Pour les villas ou l’accès au sol à bâtir, les choses seront sensiblement identiques, avec cette différence que n’y auront accès que les Citoyens français proprement dits. Le marché comprendra alors les villas vacantes ainsi que les terrains destinés par les communes à la construction de villas. Là encore la Cité fixera des limites soit en surface soit en nombre de terrains, ces limites se combinant avec celles pour les appartements.

Si vous vous rappelez de ce que je vous disais sur l’héritage, vous comprendrez maintenant pourquoi je ne suis pas hostile à ce qu’un appartement ou même une maison fasse l’objet d’un legs, à la condition que l’héritier, malgré cette héritage, n’excède les limites dont j’ai parlées.
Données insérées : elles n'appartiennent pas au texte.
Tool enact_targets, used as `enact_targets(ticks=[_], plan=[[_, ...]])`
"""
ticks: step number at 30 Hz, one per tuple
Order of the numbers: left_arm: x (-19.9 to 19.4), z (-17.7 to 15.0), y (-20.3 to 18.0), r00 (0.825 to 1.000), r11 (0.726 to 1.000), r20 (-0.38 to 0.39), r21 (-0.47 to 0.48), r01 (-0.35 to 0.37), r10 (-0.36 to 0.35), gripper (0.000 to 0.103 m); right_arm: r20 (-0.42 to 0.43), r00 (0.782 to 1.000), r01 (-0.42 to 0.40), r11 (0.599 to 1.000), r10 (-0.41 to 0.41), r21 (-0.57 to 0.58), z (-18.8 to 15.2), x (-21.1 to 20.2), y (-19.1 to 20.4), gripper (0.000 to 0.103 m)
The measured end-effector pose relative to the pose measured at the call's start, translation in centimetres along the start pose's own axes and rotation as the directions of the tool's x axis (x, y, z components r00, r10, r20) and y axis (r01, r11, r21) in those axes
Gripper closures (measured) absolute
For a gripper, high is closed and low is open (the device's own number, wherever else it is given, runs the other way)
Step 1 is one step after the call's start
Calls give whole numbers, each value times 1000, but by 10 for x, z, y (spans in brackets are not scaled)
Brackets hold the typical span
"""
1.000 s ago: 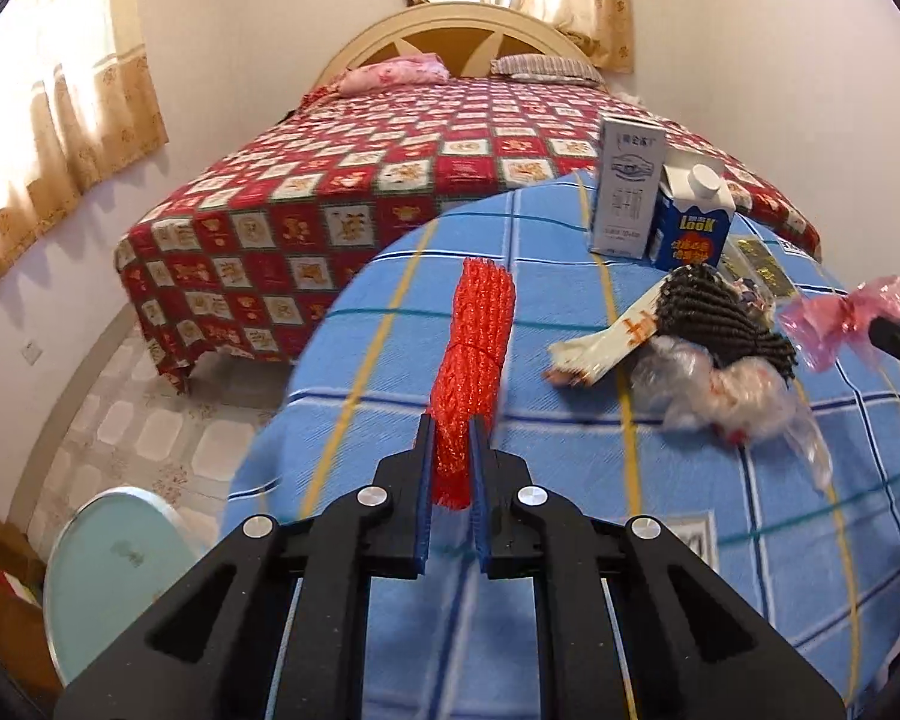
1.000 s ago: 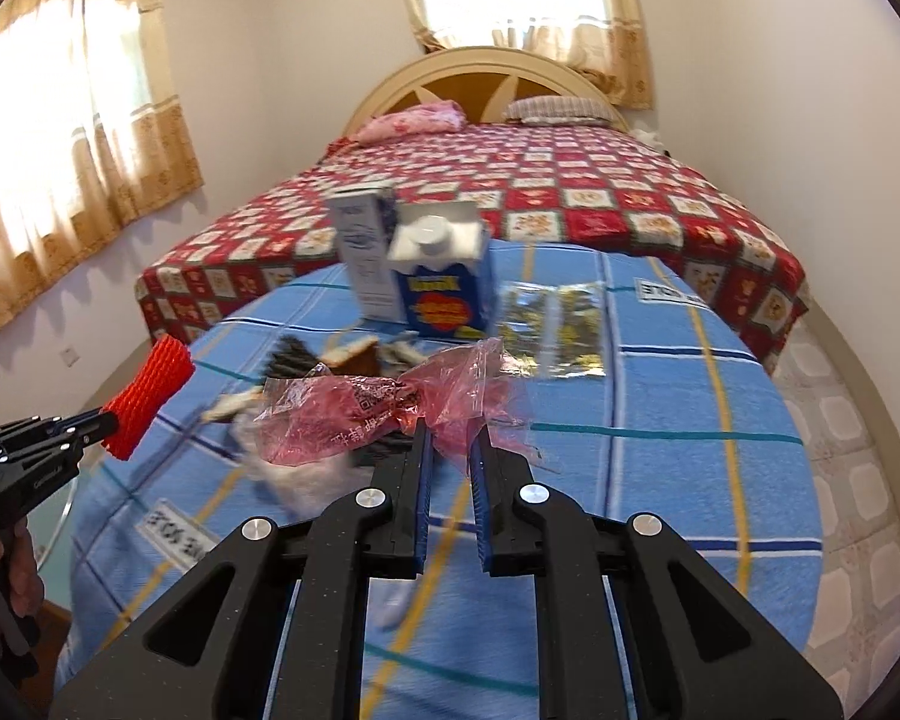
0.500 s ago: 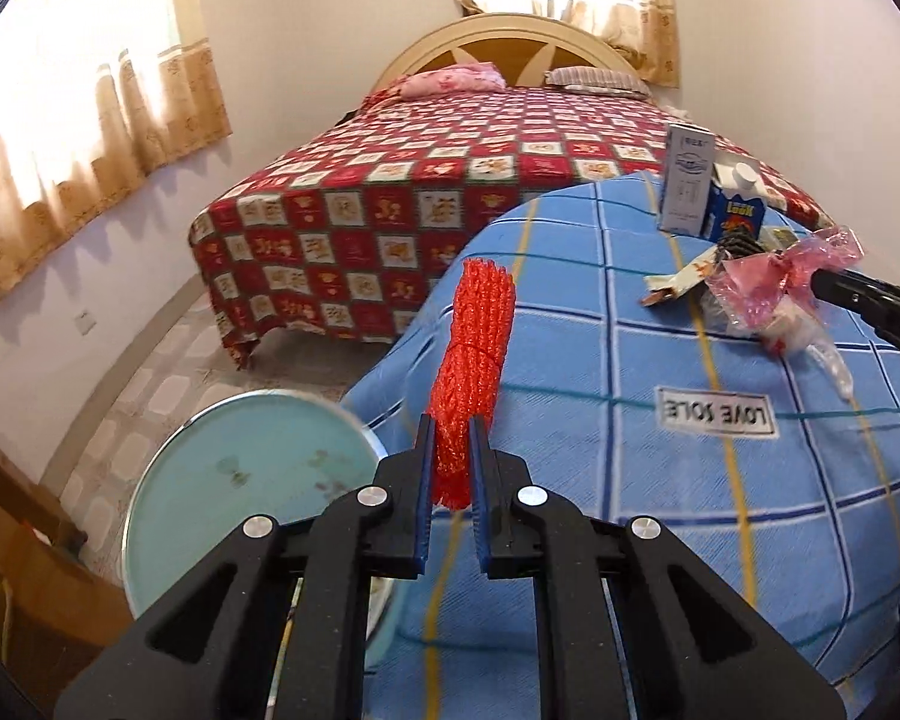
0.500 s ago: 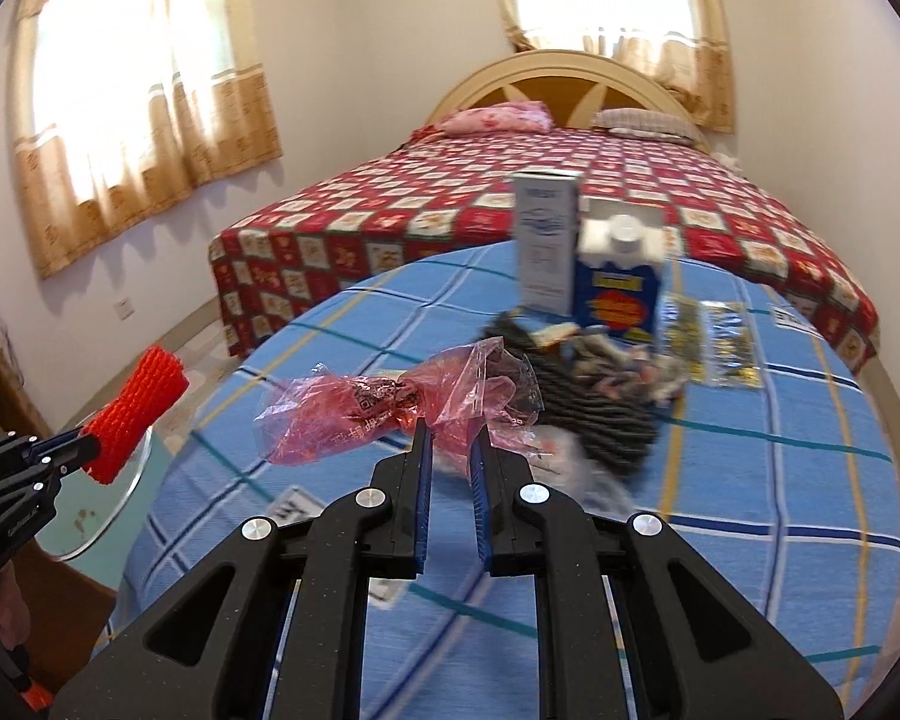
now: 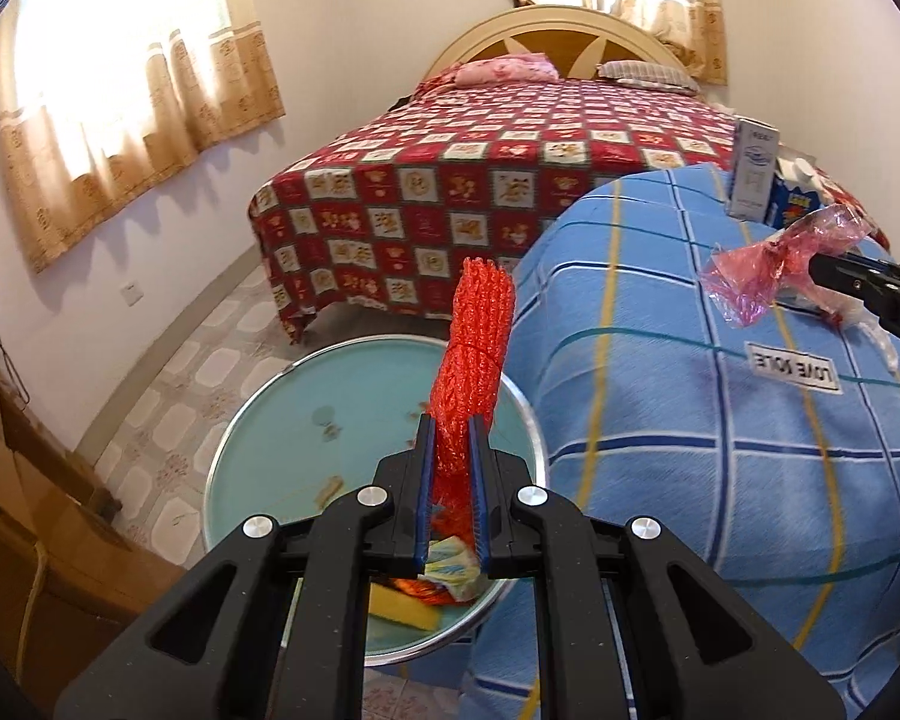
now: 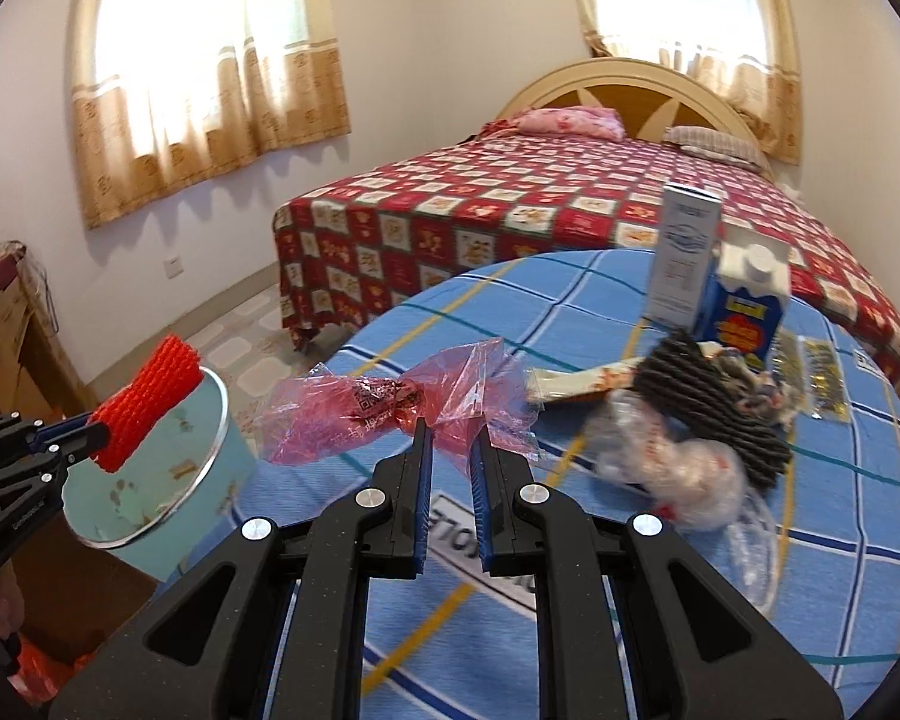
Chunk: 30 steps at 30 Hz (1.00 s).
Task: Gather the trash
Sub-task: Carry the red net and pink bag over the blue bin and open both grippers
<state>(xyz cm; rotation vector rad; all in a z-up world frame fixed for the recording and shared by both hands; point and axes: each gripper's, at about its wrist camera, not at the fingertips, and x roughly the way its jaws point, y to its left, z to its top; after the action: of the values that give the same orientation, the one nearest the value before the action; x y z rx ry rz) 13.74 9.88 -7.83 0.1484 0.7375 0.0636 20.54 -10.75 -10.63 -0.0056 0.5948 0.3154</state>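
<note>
Only your left view shows trash inside the bin [image 5: 258, 420]; your left gripper [image 5: 450, 456] clamps the net [image 5: 474, 348] pointing forward over it, your right gripper [image 6: 453, 450] clamps the wrapper [image 6: 390, 402] lying crosswise.

The left gripper [image 5: 450, 462] with its red foam net [image 5: 473, 354] has swung left off the blue checked surface [image 5: 720, 450] and now hangs over the pale blue trash bin [image 5: 258, 438], which has come fully into view. The right gripper [image 6: 450, 450] has carried the pink plastic wrapper [image 6: 390, 408] leftward too, away from the trash pile [image 6: 708, 408], toward the surface's left edge near the bin.
</note>
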Motion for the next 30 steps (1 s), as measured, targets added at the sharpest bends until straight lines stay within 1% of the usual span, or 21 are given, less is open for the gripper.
enact_targets(ticks=[15,30], plan=[[-6,-13,39,998,997,-18,-33,-67,66,92,-25,997,-69,993,67,-91,5,20,49,90],[-13,-26,68,993,992,-30,-55,-117,115,92,-47,994,-100,983,94,-154,7,35,78,90]])
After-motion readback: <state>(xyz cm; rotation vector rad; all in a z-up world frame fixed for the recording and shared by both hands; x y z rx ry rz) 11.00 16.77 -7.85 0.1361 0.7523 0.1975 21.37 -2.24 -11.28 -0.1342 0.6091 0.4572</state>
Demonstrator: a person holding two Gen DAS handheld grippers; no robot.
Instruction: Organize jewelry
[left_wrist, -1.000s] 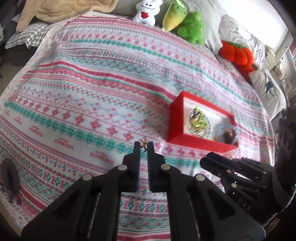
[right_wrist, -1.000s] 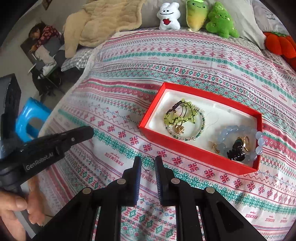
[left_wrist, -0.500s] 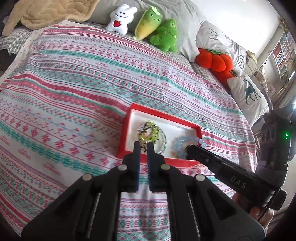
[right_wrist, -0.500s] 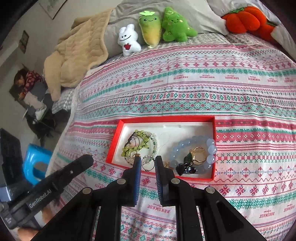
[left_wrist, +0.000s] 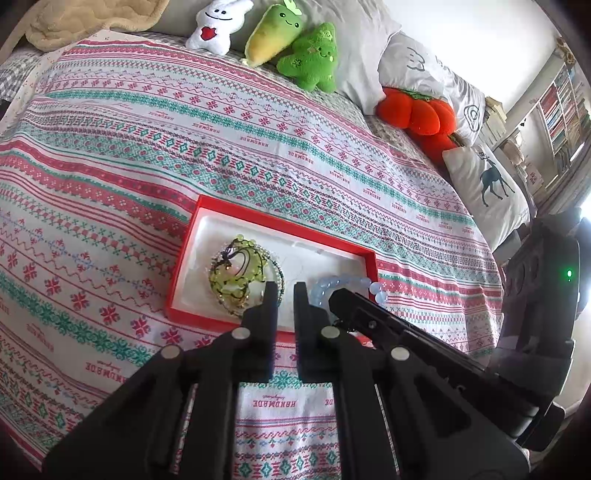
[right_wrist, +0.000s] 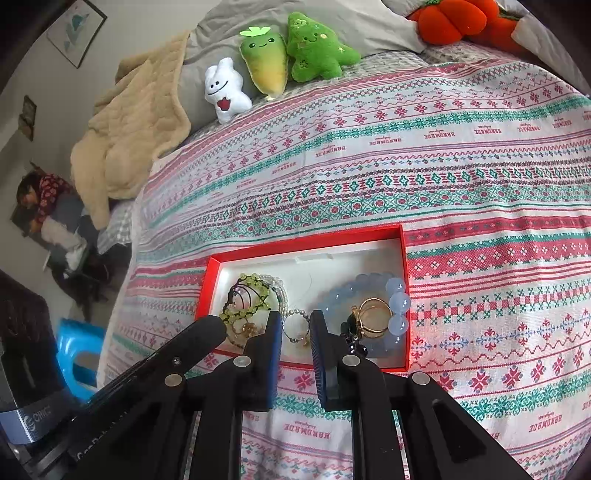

Voilà. Le sujet mériterait d’être encore développé, mais je pense vous avoir dit l’essentiel. Retenez donc que la Cité ne promettra rien à personne. Elle reconnaîtra des droits aux Citoyens, droits qu’il leur appartiendra de faire valoir dans la mesure du possible. Le rôle de la Cité est de garantir l’Egalité en Droits entre Citoyens, pas de réaliser l’impossible. Elle peut augmenter le nombre d’appartements, en construire de plus spacieux, &c., mais en un temps « T » les choses sont ce qu’elles sont. Avec le temps, les Citoyens seront de mieux en mieux logés (même sans changer de logement, ils auront d’ailleurs les « moyens » de l’entretenir & de l’améliorer), voilà tout ce que la Cité peut promettre.

Maintenant, pardonnez-moi, mais je commence à fatiguer. Si vous n’admettez pas l’égalité des Citoyens en devoirs & en droits comme principe fondamental de l’ordre social, si après tout ce que je vous ai dit vous n’en sentez pas encore les avantages, je ne vois pas ce que je peux faire de plus, sinon passer en vain ma vie à vous expliquer. Je vous invite du moins une dernière fois à imaginer que le droit d’accéder au marché soit attaché à la Citoyenneté & à chercher par vous-mêmes la façon réaliste d’adapter les choses à cette nouvelle donne (car, de la même manière que notre monde a évolué autour de Largent, faute de pouvoir faire autrement, les choses, une fois la carte civique instaurée, s’adapteront & évolueront autour l’Egalité).